From the listing below, restate word for word the lines from the line containing "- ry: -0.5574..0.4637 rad" down through the line containing "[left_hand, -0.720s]". Exclude pictures.

========================================================================

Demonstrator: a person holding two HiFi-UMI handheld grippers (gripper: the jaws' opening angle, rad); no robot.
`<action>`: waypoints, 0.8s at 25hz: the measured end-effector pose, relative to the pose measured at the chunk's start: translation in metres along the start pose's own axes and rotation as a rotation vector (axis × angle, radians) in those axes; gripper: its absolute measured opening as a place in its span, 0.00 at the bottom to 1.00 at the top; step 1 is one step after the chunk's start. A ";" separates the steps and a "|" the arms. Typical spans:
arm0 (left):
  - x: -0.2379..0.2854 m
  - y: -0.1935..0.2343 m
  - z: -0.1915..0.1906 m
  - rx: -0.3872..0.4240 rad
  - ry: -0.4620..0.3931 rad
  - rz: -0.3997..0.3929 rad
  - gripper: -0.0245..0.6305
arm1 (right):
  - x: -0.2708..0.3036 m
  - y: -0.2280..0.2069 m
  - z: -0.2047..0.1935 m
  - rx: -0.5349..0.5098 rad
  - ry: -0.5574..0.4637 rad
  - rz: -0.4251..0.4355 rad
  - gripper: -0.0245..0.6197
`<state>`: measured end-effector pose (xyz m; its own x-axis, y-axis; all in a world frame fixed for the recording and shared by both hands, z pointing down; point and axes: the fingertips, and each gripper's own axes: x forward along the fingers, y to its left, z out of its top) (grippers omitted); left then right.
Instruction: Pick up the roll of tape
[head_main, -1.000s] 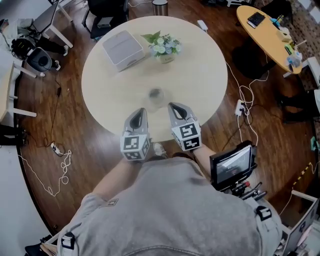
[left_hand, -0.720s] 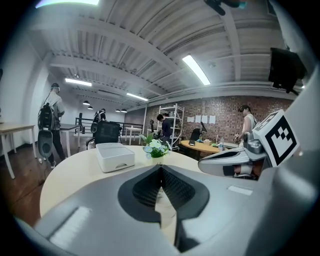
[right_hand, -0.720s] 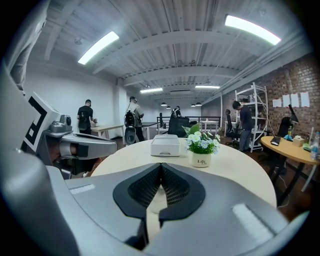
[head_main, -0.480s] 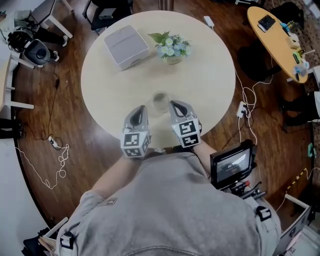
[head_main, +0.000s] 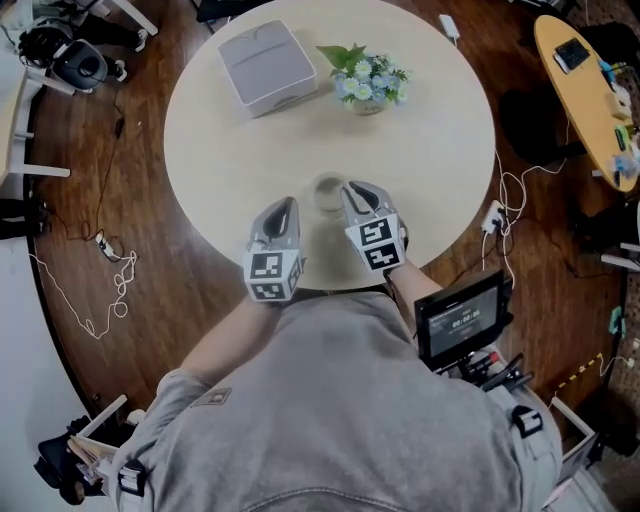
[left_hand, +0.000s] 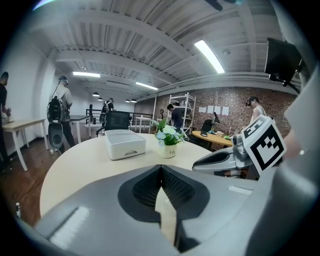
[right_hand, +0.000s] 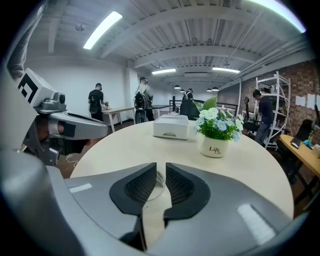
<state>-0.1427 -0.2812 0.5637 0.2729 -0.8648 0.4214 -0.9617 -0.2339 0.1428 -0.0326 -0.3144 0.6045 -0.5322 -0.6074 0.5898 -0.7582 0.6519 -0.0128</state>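
Note:
The roll of tape (head_main: 327, 193) is a clear, see-through ring lying flat on the round beige table (head_main: 430, 140), near its front edge. My right gripper (head_main: 357, 189) is over the table with its tips just right of the roll. In the right gripper view its jaws (right_hand: 160, 168) are opening, a narrow gap between them, and the tape (right_hand: 159, 181) shows on the table through that gap, clear of the pads. My left gripper (head_main: 286, 206) is a little left of and nearer than the roll. Its jaws (left_hand: 160, 169) are shut on nothing.
A white box (head_main: 267, 66) and a pot of flowers (head_main: 368, 80) stand on the far half of the table. A small monitor on a stand (head_main: 460, 320) is by my right side. Cables (head_main: 110, 290) lie on the wooden floor around the table.
Both grippers have moved forward and down over the table's front edge. The right one's tips have come up beside the tape.

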 end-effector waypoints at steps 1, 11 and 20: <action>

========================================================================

**Exercise result**.
  - ry: -0.5574..0.4637 rad
  - rz: -0.4251..0.4355 rad
  - gripper: -0.0245..0.6197
`<state>`: measured end-effector pose (xyz m; its own x-axis, y-axis; all in a world frame fixed for the recording and shared by both hands, z pointing down; point and axes: the fingertips, and each gripper's own axes: x forward along the fingers, y to its left, z out of its top) (grippers omitted); left then right.
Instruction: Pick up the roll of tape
[head_main, -1.000s] 
[left_hand, -0.720s] 

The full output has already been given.